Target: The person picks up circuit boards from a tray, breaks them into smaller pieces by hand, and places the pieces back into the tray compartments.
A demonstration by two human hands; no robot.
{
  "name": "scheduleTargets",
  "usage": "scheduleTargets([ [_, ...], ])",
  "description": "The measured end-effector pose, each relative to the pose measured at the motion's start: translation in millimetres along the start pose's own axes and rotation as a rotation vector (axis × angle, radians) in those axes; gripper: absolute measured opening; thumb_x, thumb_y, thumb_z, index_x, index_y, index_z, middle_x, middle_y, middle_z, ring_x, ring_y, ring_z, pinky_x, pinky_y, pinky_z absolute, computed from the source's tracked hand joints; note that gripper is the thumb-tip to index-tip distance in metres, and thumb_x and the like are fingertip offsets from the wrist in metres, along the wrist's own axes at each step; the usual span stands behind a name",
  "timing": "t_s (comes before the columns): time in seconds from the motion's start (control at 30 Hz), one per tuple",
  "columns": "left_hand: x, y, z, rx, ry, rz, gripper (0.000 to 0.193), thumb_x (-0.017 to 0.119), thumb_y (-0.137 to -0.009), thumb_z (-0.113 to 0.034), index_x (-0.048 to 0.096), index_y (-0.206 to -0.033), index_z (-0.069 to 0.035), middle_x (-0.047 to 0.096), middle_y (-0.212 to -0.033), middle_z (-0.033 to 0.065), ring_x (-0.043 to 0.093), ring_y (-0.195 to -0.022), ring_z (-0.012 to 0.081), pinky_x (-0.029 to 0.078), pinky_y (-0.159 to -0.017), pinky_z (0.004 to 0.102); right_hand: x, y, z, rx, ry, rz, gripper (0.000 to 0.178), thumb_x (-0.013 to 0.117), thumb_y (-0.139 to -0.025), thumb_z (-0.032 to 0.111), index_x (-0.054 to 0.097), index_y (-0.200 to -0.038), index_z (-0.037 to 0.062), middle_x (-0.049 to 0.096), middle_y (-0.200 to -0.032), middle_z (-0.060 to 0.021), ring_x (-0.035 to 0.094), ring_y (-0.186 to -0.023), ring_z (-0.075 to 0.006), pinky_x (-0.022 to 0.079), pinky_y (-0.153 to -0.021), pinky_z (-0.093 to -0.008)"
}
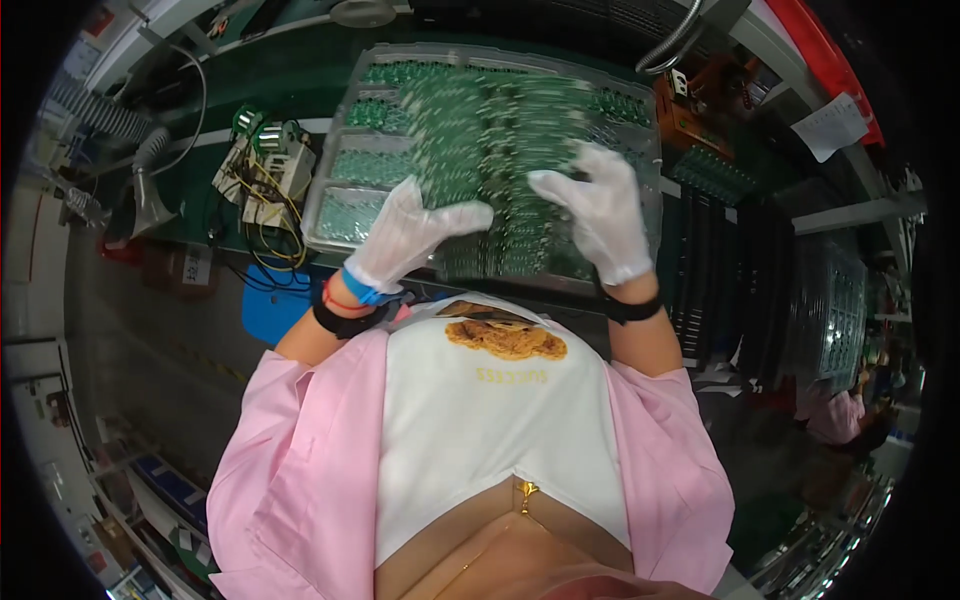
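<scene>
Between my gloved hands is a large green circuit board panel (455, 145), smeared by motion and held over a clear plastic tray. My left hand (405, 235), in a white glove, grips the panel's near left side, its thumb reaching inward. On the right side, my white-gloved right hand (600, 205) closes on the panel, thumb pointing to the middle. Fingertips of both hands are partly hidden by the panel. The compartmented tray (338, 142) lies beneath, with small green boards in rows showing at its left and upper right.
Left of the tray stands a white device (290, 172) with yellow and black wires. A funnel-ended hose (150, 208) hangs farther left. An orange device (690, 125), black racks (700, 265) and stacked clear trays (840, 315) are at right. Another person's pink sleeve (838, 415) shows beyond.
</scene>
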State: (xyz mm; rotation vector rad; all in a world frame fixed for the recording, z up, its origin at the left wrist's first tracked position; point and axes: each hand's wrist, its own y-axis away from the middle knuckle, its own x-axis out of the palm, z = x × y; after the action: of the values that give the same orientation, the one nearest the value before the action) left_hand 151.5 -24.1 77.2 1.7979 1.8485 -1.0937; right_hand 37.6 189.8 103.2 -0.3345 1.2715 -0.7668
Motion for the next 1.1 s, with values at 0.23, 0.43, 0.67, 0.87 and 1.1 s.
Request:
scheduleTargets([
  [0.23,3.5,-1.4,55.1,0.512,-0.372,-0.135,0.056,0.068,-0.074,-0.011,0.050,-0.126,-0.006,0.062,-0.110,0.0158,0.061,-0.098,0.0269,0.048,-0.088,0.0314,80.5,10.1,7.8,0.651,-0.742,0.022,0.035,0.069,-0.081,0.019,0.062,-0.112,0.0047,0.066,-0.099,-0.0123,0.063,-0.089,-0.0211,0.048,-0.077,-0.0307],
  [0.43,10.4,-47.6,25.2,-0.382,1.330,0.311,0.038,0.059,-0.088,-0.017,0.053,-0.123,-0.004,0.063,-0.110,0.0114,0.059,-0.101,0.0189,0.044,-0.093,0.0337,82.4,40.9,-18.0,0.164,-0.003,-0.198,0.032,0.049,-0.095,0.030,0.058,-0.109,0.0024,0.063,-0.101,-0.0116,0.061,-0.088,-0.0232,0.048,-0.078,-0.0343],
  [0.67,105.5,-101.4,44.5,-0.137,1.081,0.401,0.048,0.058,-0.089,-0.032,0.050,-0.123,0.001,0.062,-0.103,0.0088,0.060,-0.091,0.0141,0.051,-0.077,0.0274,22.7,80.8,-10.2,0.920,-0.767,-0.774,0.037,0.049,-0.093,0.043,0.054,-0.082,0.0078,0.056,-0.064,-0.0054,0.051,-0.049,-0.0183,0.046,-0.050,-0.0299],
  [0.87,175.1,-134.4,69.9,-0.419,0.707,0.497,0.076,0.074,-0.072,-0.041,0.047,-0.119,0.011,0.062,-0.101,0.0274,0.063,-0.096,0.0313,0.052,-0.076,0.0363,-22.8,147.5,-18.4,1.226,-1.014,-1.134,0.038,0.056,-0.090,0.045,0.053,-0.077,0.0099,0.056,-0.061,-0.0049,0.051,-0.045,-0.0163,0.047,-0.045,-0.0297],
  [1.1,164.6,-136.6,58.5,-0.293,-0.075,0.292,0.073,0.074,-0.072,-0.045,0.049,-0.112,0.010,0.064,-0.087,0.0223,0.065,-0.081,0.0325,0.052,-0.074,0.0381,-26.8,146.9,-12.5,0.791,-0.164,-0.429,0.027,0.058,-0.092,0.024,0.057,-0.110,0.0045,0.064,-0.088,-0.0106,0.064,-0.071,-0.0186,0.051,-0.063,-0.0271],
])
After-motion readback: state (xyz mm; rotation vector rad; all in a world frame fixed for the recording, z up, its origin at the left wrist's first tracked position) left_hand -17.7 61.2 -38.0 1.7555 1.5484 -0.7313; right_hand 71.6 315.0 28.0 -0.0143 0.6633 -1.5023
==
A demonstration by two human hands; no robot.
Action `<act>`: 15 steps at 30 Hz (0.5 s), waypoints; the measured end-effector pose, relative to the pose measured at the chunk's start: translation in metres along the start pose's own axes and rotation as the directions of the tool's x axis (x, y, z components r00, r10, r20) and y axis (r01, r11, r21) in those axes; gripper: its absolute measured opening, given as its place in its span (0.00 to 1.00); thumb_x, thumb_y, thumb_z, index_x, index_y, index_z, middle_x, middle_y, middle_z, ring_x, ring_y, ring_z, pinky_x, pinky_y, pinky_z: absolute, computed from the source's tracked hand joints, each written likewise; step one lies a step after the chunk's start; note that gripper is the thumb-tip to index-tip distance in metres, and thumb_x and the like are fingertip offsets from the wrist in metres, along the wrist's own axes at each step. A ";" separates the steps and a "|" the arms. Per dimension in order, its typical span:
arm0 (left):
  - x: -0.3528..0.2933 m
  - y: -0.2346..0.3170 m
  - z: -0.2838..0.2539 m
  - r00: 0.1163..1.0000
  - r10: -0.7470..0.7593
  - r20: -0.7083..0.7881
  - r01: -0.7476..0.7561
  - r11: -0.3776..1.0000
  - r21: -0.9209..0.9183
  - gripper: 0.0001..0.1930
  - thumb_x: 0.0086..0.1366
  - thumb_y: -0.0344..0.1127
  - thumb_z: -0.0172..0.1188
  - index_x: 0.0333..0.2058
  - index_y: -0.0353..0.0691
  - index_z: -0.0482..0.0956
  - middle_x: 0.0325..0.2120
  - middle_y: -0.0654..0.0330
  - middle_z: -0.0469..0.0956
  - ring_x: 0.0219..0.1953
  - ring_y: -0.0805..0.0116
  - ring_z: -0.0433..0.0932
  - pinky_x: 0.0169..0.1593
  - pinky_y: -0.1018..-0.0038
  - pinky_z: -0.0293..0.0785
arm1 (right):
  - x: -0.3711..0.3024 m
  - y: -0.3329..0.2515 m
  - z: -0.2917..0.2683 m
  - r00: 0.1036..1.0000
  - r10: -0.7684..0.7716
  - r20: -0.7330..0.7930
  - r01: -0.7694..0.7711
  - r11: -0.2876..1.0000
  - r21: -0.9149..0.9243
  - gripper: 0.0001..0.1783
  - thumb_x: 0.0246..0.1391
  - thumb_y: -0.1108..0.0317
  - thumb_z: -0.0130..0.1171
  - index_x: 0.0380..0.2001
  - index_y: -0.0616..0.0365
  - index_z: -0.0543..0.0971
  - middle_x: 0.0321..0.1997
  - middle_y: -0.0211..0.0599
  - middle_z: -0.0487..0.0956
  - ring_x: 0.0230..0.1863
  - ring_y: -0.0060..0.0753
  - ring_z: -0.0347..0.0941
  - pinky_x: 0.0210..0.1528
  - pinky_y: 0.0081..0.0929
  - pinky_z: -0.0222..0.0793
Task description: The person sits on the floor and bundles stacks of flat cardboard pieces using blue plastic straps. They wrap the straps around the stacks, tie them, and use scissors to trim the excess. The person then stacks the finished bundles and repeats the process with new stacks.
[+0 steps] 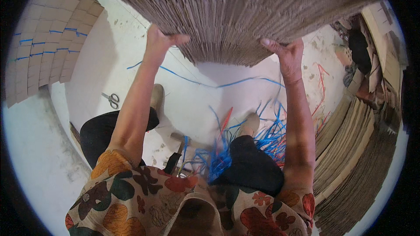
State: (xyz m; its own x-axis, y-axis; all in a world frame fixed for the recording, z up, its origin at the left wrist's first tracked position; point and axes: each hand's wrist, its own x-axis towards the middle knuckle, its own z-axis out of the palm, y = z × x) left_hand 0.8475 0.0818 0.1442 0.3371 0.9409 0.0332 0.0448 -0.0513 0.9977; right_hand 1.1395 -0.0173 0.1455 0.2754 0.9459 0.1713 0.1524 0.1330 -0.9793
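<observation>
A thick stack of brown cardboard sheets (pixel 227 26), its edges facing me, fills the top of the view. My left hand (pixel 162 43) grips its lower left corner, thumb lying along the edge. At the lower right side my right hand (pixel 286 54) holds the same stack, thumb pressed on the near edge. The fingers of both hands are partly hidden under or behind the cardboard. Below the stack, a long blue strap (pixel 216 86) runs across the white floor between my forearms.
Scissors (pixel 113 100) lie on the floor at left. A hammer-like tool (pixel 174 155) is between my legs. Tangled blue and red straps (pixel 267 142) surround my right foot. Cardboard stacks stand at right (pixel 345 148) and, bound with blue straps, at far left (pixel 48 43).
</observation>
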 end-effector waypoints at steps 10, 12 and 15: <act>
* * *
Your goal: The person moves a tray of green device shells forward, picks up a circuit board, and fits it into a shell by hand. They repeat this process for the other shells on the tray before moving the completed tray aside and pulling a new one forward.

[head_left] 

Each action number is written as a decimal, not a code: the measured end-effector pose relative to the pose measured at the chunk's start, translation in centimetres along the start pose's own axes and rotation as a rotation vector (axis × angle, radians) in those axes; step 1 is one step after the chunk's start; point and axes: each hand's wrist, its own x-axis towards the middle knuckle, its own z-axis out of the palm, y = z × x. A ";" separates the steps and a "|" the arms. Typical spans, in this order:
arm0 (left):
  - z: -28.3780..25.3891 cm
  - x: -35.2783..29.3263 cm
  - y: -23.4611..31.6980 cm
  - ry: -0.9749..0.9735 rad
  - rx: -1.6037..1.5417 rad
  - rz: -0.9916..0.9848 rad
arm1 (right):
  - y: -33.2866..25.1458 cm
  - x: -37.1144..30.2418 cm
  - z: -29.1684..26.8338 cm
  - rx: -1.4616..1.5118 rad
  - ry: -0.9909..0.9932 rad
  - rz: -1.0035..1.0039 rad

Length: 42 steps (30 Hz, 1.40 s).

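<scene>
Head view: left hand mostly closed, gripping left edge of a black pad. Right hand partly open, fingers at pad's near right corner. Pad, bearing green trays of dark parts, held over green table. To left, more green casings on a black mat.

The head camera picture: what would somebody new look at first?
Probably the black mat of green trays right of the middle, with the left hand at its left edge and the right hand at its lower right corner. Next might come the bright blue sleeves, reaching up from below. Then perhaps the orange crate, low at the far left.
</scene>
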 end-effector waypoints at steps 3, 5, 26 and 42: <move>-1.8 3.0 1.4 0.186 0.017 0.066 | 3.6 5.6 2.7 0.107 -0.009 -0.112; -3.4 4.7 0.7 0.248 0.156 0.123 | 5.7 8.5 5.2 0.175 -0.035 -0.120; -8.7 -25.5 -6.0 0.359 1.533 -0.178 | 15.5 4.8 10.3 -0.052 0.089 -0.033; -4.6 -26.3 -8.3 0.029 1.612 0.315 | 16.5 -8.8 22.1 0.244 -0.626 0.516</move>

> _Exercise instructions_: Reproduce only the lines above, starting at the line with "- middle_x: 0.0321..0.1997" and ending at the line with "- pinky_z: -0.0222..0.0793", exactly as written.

> _Solution_:
  - middle_x: 0.0321..0.1997
  - middle_y: -0.0211..0.0599
  - middle_z: -0.0487..0.0956
  - ring_x: 0.0230..0.1863
  - ring_y: -0.0060..0.0753
  - ring_z: -0.0347..0.0941
  - pinky_x: 0.0210..0.1528
  - pinky_y: 0.0081..0.0929
  - pinky_z: -0.0222..0.0793

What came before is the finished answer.